Tom had traveled with scratchers before. He preferred that to traveling with bandidos. It was safer in a lot of ways. Sooner or later bandidos did something so dumb that they wound up getting wiped out. Scratchers were better at looking after their own skins. On the average they weren’t as wild as bandidos, and maybe a little smarter. What scratchers did was a mix of scavenging and banditry, whatever worked, whatever they had to do to stay alive as they moved around the outskirts of the cities. Sometimes they killed, but only when they had to, never just for the fun of it. Tom felt easy falling in with this bunch. He hoped he could stay with them at least as far as San Francisco. If not, well, that was okay too. Whatever happened was okay. There was no other way to live, was there, but to accept whatever happened? But he preferred to keep on traveling with Charley and his scratchers. They would look after him. This was rough country out here. It was rough country everywhere, but this was rougher than most.

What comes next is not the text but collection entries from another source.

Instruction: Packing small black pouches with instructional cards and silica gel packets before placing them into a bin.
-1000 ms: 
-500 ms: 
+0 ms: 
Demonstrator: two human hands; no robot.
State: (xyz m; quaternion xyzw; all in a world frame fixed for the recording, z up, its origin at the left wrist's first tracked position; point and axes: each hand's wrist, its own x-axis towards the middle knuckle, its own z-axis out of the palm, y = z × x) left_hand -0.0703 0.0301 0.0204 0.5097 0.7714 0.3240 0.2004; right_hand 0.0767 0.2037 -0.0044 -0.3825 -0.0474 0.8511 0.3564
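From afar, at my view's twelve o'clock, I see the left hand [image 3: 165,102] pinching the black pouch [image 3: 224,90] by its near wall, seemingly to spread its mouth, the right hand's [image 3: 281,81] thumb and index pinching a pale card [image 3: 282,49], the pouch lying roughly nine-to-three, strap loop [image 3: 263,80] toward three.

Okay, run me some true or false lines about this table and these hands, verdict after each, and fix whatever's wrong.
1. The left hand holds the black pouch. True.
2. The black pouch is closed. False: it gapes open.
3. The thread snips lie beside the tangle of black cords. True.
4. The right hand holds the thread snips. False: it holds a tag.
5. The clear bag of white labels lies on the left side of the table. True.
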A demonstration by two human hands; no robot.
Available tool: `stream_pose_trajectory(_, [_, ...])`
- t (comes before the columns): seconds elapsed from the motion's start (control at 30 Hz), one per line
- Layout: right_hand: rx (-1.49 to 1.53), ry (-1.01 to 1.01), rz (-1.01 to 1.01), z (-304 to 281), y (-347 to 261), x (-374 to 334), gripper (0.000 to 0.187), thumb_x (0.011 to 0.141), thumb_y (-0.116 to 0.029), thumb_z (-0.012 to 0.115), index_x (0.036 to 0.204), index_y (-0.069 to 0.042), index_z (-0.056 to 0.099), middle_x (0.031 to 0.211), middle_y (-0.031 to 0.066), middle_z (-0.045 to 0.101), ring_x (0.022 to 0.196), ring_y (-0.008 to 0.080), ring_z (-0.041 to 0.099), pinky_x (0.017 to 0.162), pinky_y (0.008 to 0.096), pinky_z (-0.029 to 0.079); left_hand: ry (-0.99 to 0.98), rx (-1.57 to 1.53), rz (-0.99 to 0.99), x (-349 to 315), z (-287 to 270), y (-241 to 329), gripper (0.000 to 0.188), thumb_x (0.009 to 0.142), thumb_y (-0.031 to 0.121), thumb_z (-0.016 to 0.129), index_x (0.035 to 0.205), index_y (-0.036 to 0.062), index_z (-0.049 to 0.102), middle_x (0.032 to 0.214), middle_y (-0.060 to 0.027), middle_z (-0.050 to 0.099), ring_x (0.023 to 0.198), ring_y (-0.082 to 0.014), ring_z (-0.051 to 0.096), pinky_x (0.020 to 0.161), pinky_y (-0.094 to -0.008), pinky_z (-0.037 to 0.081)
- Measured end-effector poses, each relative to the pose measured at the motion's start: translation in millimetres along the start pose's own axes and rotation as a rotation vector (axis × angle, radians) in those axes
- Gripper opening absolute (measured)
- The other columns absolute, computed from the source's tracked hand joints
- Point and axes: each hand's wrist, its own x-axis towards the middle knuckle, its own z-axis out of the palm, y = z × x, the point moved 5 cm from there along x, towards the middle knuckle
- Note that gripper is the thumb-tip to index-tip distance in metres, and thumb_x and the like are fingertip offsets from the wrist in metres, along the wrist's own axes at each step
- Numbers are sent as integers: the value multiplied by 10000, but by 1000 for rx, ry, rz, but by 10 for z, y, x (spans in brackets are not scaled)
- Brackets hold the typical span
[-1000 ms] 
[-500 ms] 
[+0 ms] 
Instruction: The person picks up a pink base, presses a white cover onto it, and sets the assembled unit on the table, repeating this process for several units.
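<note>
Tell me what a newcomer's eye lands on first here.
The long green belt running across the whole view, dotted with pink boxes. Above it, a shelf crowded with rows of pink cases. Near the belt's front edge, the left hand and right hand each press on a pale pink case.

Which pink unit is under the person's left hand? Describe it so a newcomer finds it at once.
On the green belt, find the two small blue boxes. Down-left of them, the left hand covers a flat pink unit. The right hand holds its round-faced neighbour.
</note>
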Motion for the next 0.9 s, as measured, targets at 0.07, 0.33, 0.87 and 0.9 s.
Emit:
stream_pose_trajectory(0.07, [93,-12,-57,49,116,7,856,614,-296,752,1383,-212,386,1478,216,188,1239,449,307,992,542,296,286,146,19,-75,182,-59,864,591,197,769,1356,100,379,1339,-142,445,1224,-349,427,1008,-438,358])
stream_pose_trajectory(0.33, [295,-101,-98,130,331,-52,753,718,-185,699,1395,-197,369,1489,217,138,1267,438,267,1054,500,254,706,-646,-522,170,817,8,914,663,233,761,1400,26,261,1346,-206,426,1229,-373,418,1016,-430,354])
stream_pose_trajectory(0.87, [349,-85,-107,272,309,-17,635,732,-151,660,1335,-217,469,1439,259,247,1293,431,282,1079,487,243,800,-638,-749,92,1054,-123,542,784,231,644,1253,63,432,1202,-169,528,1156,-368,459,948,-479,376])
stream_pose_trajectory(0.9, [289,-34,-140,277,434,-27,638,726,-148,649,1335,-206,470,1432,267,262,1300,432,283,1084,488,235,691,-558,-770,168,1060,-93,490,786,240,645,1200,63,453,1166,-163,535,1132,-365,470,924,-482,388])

And he figured he was safe with them. He had become a sort of mascot for them, a good-luck charm.

It wasn’t the first time he had played that role. Tom knew that to a certain kind of person, someone like him was desirable to have around. They regarded him as crazy but not particularly dangerous or unpleasant—crazy in a nice way—and somebody like that had some appeal for men of that sort. You needed all the luck you could get, and a crazy like Tom had to be lucky to have lived as long as he had, wandering around on the edge of the world. So now he was their pet. They all liked him, Buffalo and Tamale and Mujer, Rupe and Choke and Nicholas, and especially Charley, of course. All but Stidge. Stidge still hated him, probably always would, because he had gotten beaten up on Tom’s account. But Stidge didn’t dare lay a hand on him, out of fear of Charley, or maybe just because he thought it would bring bad luck. Whatever. Tom didn’t care what reason, so long as Stidge kept away from him.

“Look at that place,” Charley kept saying. ” Look at it!”

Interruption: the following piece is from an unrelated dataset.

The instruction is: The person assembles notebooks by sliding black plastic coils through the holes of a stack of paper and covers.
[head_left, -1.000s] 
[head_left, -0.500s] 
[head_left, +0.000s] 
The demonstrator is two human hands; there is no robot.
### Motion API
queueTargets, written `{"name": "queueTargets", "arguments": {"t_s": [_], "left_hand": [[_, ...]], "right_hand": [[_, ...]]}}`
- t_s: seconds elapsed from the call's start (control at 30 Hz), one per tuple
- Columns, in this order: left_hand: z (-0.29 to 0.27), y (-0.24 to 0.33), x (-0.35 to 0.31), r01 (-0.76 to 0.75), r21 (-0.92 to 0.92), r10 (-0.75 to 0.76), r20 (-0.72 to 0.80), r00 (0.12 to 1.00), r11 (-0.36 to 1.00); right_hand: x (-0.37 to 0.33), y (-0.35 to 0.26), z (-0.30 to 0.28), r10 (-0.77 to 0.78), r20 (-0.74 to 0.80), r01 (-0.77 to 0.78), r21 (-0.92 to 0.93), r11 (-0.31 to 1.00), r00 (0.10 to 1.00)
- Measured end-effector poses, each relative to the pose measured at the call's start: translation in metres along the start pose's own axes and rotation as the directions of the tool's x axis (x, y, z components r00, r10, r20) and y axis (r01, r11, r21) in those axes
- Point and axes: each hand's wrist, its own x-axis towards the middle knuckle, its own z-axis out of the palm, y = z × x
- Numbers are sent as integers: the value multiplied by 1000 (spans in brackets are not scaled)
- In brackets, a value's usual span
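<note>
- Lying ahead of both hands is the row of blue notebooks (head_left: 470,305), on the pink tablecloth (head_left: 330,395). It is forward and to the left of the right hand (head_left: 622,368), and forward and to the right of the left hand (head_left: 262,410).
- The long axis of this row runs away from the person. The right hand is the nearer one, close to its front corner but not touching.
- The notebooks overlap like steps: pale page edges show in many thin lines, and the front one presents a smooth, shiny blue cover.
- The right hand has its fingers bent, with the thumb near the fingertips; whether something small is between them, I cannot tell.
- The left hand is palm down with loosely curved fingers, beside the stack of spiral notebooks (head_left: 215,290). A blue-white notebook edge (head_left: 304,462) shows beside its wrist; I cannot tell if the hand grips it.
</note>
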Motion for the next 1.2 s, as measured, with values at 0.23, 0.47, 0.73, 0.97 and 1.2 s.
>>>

It was dismal, all right. Broken streets, slabs of asphalt rising at steep tilts everywhere, the shells of houses, dry grass poking up through shattered pavement. Sand creeping in from the fields. A couple of dead cars lying on their sides, everything stripped.

“They must have had one mean war here,” Mujer said.

“Not here,” said Choke, the skeleton-looking one with the crisscross scars on his forehead. “Weren’t no war here. The war was back east of here, dummy—Kansas, Nebraska, Iowa, where they dropped the dust.”

“Anyhow,” said Buffalo, “dust don’t smash a town up like this. Dust just garbage it all with hard stuff, so you burn when you touch anything.”

“So what did this?” Mujer wanted to know.

“The people moving away, that’s what did it,” Charley said in a very quiet voice. “You think these towns repair themselves? The people left because there wasn’t any more farming here, maybe too much dust in the air bringing hard stuff from the dead states, or maybe it was because the canal broke somewhere up north and nobody knew how to fix it. I don’t know. But they move on, off to Frisco or down south, and then the pipes rust and you get an earthquake or two and nobody’s here to fix anything and it all gets worse and worse, and then the scratchers move in to grab what’s left. You don’t need no bombs to destroy a place. You don’t need anything. Let it be, and it just falls apart. They didn’t build these places to last, like they built Egypt, hey, Buffalo? They built them for thirty, forty years, and the thirty-forty years, they used up.”

“Shit,” Mujer said. “What a world we got!”

“We’ll go to San Francisco,” said Charley. “It’s not so bad there. Spend the summer. At least it’s cool there, the fog, the breeze.”

“What a screwed-up world,” said Mujer.

Tom, standing a little way apart from them, said, “For the indignation of the Lord is upon all the nations, and His fury upon all their armies: He hath utterly destroyed them, He hath delivered them to the slaughter.”

“What’s the looney saying now?” Stidge asked.

“It’s the Bible,” said Buffalo. “Don’t you know the Bible?”

“And thorns shall come up in her palaces, nettles and brambles in the fortresses thereof: and it shall be an habitation of dragons, and a court for owls.”